O recurso, que solicitava sua libertação, foi movido pela Procuradoria de Grosseto e pelos advogados de defesa do capitão.

Até o momento, foram recuperados 17 corpos do navio que encalhou em 13 de janeiro próximo à Ilha de Giglio. Outras 15 pessoas continuam desaparecidas, sendo quatro italianos, seis alemães, dois franceses, dois norte-americanos e um indiano.

Segundo o chefe da Defesa Civil e comissário delegado pelo governo para atender às buscas após o naufrágio, Franco Gabrielli, “neste momento, as condições meteo-marítimas não permitem a atividade de busca subaquática”.

Em uma audição em uma comissão do Senado, ele explicou que a embarcação está mudando sua posição e as equipes de busca estão “estudando as intervenções para evitar o deslizamento do navio”.
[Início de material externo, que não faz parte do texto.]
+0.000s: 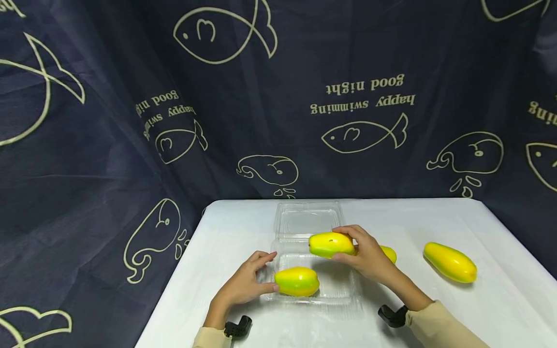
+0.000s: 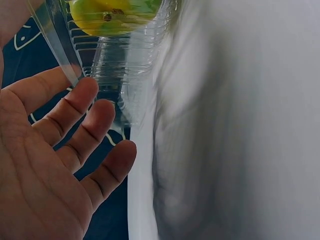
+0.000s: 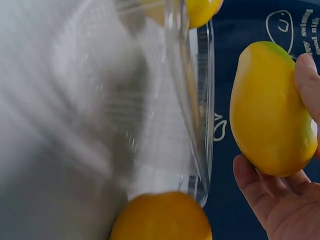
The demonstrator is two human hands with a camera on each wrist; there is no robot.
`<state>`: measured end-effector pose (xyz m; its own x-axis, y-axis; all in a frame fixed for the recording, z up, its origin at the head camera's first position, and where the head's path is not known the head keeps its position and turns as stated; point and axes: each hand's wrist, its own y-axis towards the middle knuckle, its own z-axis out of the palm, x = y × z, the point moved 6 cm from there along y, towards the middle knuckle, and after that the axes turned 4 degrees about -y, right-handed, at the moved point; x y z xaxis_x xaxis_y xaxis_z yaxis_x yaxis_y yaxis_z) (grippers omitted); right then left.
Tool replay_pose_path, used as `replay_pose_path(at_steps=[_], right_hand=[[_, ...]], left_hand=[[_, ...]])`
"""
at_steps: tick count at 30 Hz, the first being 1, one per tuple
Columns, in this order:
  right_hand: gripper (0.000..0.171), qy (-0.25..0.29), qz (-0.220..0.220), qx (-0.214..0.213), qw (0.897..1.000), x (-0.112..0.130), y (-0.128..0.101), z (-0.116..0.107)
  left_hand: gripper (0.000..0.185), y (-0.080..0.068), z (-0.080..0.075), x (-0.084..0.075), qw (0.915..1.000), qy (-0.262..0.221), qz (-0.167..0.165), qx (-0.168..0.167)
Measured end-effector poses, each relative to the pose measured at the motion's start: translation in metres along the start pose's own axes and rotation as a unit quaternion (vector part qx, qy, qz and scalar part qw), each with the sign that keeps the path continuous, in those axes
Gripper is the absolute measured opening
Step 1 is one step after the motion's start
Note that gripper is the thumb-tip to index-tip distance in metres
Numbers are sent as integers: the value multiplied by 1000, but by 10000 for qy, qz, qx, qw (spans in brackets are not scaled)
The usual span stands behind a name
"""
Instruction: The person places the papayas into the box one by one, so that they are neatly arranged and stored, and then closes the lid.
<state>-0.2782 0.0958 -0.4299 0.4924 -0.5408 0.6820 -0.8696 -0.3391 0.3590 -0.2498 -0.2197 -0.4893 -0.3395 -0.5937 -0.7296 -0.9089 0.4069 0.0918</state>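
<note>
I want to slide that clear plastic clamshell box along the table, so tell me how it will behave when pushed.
The clear clamshell box looks thin and flimsy, so its walls would probably flex rather than push cleanly. It likely weighs little: the mango inside would dominate. The left hand at its edge suggests that it shifts easily on the smooth white table.

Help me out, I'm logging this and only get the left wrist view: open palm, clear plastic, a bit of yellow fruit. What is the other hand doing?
Observer: The right hand grips a yellow-green mango above the clear container.
Operator: Is anything in the container?
Observer: One mango lies in its tray, the left hand touching it with its fingertips.
Operator: Any more fruit around?
Observer: Two: a mango on the white table to the right, and another mango half hidden behind the right hand.
</note>
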Motion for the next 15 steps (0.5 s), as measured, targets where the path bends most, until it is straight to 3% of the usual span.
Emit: replay_pose_path(at_steps=[10,15], right_hand=[[68,85,229,89,9997,4,7,26],[67,69,302,192,9993,7,13,38]], left_hand=[[88,0,-1,1,9999,105,122,50],[87,0,0,2,10000,-23,14,45]])
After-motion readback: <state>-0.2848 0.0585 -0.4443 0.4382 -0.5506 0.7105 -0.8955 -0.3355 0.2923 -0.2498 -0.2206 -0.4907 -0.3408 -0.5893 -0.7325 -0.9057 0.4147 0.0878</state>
Gabrielli também informou que a companhia Costa Cruzeiros, proprietária da embarcação, está colaborando com a retirada do combustível, uma vez que não quer piorar sua imagem com um eventual dano ambiental.

Ele preferiu não dar uma previsão para a retirada do cruzeiro do local, já que “não existe na literatura mundial uma situação como o do Costa Concordia”, afirmou. “Aqueles que falam de 20 dias ou três meses dizem coisas absolutamente inadequadas e infundadas”, acrescentou.